De l’industrie de la photo à l’industrie #automobile en passant par #GE

La récente chute de KODAK ne peut pas laisser indifférent. Reprenant ParisTechReview "Lorsqu'apparaissent des technologies de rupture, certaines entreprises sont totalement prises au dépourvu. D'autres sentent le vent tourner et s'adaptent avec le temps. Et il y a celles qui, comme Kodak, ont vu venir et n'ont pas su réagir.". Car le plus étonnant est là : Kodak avait, avant les autres, travaillé la photo numérique, déposé des brevets… Mais ils ont été incapables de voir le monde qui vient, de changer de point de vue.

La pellicule photo leur permettait de dégager une telle marge bénéficiaire, que personne ne voulait, n'osait ou ne pouvait, voir un monde sans pellicule. En 1985, Leo J. Thomas, directeur général adjoint de Kodak et directeur de sa recherche, déclarait au Wall Street Journal: “Il est très difficile de trouver quoi que ce soit dont la marge bénéficiaire soit comparable à celle de la photographie couleur… et qui soit légal.”

Aveuglé par leur modèle d'affaire basé sur l'objet, Kodak en était devenu l'esclave.

Le parallèle avec d'autres industries est sans doute rapide, mais il est nécessaire. La pellicule photo n'était finalement qu'un intermédiaire physique dans la chaîne de valeur, un support nécessaire. Puis des progrès technologiques dans d'autres domaines ont conduit à faire chuter les prix des appareils numériques, enclenchant une courbe d'apprentissage et des réductions de prix. Le numérique, cela se vérifie dans de nombreux domaines, réduit puis supprime les intermédiaires à faible valeur ajoutée. En parallèle, les pratiques et les usages ont changé : on ne produit et consomme pas la photographie comme avant.

Dès lors, ne pas regarder en permanence l'intégralité de la chaîne de valeur, ne pas s'extraire de son confortable modèle d'affaire pour s'interroger sur le service rendu au client, oublier les objets qui font aujourd'hui les bénéfices pour se tourner vers les services et la dématérialisation.

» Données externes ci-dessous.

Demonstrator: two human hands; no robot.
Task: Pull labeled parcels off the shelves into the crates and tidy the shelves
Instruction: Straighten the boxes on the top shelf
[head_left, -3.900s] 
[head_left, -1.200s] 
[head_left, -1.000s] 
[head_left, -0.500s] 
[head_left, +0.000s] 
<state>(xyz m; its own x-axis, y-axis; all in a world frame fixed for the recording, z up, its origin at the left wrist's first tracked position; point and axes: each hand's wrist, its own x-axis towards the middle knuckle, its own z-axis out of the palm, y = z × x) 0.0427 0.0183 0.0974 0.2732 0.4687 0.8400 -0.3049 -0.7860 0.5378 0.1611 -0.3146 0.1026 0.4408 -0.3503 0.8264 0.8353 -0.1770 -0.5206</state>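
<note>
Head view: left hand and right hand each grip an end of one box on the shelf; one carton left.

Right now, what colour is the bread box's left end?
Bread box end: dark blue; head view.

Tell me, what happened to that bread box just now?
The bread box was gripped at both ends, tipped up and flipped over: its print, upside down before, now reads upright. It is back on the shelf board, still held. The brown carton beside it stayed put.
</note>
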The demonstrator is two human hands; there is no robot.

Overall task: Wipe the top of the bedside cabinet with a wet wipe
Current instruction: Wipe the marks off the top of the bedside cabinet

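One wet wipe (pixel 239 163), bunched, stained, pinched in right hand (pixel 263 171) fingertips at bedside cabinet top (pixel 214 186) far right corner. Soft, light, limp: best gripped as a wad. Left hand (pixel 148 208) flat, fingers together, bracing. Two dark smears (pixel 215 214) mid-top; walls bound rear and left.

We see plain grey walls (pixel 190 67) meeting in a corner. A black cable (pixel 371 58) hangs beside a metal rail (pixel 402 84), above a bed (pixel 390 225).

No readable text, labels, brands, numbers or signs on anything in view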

Pour finir, General Electric va plus loin et considère que ces concurrents principaux ne sont pas Siemens ou Philips, mais Mindray ou Suzlon.

Dans Harvard Business Review, Jeffrey Immelt, chairman et CEO de General Electric indique (voir l'article) “If we don’t come up with innovations in poor countries and take them global, new competitors from the developing world—like Mindray, Suzlon, and Goldwind—will. That’s a bracing prospect. GE has long had tremendous respect for traditional rivals like Siemens, Philips, and Rolls-Royce. But we know how to compete with them. They will never destroy GE. The emerging giants, on the other hand, very well could.” Reverse innovation (voir le livre) is not optional. It is oxygen.
Finalement, il devient urgent de s'intéresser à tout sauf à l'automobile, d'apprendre à apprendre les besoins réels et les pratiques quotidiennes des mobilités, de placer l'humain au centre car ce dernier vient de prendre une carte maitresse qui lui permet de renverser complètement ses relations avec les acteurs économiques. Sa capacité à être désormais lié aux autres consommateurs au moment du choix, de l'acte d'achat, de produire lui même les enquêtes de satisfaction et les critiques, change radicalement sa position. Le tsunami de données lui permette de reprendre la main (voir précédent article), rapprochant indéniablement le point de basculement.